• ACTION ITEM
Among the entries below, how many lines include "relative"? Give the number alone.

Records excerpted from a collection
_ _ _ _

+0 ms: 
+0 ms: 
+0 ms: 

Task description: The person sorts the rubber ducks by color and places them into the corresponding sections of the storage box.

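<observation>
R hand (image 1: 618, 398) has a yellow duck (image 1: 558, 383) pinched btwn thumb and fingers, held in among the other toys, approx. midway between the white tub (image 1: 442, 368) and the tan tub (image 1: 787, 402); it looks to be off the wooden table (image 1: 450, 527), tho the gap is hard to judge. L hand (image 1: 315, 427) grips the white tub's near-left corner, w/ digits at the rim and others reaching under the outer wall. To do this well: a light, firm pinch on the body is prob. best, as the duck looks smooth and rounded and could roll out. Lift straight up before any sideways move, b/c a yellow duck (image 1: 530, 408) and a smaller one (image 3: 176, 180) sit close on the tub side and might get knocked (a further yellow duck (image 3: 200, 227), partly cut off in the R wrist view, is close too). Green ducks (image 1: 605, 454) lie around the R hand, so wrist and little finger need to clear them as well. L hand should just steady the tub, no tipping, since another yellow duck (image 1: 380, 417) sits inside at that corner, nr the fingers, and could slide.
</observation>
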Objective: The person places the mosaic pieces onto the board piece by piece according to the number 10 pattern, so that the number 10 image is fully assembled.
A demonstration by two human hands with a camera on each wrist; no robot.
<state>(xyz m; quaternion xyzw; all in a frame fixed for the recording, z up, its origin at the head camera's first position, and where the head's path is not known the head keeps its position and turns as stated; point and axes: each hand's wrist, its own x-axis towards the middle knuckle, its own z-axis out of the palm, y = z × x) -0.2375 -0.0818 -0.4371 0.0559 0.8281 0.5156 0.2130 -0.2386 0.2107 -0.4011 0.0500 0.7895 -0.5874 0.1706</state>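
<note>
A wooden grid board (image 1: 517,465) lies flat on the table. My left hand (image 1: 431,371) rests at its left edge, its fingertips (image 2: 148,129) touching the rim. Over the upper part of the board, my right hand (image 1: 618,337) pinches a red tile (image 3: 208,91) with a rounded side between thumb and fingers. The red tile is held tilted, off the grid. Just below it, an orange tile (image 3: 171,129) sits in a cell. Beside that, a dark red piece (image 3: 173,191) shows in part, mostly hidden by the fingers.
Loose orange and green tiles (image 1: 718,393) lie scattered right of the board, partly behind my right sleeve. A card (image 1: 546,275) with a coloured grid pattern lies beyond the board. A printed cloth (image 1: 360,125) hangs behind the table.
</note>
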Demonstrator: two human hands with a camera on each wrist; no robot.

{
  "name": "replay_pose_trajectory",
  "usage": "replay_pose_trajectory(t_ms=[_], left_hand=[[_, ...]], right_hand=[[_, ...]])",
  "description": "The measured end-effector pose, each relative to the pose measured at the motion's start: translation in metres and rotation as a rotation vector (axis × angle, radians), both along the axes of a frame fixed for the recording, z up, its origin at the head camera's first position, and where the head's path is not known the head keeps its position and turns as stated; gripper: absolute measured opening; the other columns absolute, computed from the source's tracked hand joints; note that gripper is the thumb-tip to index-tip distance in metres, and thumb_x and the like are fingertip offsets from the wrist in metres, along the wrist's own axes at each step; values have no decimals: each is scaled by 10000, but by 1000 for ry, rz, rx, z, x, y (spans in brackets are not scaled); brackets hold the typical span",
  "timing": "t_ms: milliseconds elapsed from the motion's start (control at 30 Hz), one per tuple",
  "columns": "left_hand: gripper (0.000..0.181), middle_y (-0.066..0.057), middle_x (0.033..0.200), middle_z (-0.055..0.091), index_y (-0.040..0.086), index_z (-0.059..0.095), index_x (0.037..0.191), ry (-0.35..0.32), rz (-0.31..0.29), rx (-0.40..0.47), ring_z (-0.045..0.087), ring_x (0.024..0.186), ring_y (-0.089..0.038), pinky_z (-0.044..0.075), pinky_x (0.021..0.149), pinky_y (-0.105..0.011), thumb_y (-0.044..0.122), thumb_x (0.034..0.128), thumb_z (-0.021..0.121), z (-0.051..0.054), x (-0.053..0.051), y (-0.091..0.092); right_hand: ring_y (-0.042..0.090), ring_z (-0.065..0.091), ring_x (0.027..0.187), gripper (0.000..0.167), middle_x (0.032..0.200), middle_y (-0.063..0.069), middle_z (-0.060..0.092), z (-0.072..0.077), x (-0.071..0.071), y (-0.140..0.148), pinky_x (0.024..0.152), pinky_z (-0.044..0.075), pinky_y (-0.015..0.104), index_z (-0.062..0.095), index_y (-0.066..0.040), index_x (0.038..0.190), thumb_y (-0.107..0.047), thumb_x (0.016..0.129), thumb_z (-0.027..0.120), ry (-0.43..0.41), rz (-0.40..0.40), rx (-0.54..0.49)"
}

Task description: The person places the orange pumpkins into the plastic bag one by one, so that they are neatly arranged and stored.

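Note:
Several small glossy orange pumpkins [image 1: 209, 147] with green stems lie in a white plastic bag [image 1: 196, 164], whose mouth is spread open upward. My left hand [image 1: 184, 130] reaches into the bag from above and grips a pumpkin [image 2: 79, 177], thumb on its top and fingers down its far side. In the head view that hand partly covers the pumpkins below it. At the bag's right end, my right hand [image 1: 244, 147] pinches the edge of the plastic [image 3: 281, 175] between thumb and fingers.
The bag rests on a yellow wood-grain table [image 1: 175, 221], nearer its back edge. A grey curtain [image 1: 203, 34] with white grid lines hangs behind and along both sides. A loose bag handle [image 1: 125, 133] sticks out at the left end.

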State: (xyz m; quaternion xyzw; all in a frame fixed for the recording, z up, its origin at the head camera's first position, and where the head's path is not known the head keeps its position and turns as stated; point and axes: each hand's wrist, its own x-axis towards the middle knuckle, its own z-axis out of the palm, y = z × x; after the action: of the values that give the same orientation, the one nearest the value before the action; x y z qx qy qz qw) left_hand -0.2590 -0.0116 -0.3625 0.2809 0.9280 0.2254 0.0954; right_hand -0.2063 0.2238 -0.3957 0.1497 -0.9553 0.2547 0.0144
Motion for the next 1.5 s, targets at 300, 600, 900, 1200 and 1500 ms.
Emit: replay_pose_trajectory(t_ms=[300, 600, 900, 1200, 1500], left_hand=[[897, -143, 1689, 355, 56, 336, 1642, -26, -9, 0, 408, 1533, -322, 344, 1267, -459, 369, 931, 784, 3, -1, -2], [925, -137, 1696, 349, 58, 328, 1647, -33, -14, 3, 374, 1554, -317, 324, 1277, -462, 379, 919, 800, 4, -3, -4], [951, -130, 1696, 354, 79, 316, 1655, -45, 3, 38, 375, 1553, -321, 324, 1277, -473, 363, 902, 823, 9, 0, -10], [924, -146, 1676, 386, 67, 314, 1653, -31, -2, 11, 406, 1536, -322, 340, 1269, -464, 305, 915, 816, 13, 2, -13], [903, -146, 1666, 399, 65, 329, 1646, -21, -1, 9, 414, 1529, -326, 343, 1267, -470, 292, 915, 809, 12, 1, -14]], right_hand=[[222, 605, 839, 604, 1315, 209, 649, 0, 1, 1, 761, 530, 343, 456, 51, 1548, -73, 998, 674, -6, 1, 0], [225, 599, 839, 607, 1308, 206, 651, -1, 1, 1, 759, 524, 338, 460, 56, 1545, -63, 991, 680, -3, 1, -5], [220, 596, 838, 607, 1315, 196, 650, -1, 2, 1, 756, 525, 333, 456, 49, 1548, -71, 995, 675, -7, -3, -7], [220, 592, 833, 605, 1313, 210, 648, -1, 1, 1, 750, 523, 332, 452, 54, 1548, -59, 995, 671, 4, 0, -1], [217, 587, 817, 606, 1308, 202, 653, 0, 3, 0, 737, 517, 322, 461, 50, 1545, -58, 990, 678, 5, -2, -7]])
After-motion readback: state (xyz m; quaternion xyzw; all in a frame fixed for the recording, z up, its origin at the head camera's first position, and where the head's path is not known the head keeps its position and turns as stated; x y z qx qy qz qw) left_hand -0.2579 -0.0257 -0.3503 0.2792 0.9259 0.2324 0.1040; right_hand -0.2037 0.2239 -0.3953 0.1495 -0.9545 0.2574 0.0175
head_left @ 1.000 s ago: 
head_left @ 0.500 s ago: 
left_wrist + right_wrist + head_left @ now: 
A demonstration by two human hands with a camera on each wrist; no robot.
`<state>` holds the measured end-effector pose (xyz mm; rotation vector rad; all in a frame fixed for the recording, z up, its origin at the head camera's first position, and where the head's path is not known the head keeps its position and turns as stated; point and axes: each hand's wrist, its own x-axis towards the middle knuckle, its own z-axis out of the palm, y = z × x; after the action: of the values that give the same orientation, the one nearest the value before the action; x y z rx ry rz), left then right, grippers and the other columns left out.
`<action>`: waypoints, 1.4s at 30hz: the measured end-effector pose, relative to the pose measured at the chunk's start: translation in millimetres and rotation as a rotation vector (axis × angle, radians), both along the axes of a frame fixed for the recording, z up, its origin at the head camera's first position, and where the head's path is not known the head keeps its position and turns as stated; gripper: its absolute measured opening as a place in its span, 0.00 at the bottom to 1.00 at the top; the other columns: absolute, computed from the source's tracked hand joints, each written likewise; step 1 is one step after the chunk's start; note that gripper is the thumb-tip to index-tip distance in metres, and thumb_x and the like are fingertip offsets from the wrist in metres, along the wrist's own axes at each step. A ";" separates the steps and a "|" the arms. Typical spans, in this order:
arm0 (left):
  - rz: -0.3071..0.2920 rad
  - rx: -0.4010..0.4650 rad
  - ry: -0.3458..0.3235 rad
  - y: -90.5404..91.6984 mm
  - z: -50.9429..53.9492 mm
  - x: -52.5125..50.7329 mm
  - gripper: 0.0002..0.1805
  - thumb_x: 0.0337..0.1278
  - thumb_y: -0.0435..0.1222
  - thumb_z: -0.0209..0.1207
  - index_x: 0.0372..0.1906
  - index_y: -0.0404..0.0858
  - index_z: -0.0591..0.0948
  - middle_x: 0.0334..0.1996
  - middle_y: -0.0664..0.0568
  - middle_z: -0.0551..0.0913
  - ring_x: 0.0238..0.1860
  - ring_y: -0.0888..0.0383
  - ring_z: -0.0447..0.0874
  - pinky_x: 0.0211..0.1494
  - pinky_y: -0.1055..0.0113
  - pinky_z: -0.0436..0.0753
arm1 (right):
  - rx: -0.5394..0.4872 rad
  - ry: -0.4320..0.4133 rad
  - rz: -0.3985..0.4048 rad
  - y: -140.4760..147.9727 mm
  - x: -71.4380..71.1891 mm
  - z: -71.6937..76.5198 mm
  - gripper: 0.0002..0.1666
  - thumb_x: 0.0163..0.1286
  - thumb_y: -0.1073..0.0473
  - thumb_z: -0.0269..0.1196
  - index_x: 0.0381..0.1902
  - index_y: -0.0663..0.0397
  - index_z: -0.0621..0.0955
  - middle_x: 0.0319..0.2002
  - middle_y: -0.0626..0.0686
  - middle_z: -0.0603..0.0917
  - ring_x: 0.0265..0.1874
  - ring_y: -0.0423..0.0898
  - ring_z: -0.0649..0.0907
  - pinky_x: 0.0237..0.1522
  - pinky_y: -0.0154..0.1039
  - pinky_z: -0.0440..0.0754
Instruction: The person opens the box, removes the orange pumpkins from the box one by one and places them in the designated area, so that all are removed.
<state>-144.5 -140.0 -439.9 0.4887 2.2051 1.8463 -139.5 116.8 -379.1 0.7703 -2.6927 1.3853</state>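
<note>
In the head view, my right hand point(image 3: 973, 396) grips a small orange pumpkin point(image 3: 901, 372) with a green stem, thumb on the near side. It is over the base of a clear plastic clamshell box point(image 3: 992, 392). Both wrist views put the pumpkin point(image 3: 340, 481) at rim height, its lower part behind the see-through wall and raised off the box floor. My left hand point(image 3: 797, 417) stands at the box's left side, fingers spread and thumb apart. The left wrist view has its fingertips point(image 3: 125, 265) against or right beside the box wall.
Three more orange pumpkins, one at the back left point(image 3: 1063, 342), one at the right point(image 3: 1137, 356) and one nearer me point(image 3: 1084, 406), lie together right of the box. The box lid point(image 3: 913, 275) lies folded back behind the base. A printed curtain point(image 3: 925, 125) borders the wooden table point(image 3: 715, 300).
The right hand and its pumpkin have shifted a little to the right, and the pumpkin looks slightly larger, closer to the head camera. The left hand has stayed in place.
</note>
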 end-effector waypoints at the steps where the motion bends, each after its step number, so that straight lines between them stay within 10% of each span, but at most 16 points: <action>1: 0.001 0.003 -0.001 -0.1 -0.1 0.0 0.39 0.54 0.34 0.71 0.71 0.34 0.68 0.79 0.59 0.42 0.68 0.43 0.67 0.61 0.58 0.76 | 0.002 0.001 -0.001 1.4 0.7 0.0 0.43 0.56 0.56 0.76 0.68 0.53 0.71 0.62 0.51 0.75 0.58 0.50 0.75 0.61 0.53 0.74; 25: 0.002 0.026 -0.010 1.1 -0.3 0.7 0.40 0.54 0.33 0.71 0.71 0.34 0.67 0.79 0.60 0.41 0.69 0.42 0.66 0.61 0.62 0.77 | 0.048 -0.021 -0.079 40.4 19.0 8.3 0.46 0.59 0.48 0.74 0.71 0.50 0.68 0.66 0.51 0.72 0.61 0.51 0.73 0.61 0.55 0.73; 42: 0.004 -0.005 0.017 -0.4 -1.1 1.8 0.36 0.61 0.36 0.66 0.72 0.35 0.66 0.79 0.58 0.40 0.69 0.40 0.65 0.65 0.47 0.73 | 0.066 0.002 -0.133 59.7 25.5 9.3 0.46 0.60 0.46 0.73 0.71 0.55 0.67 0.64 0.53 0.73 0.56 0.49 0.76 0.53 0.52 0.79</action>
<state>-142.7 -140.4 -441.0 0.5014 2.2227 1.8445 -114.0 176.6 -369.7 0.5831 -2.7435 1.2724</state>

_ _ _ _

• WRITTEN ANSWER
2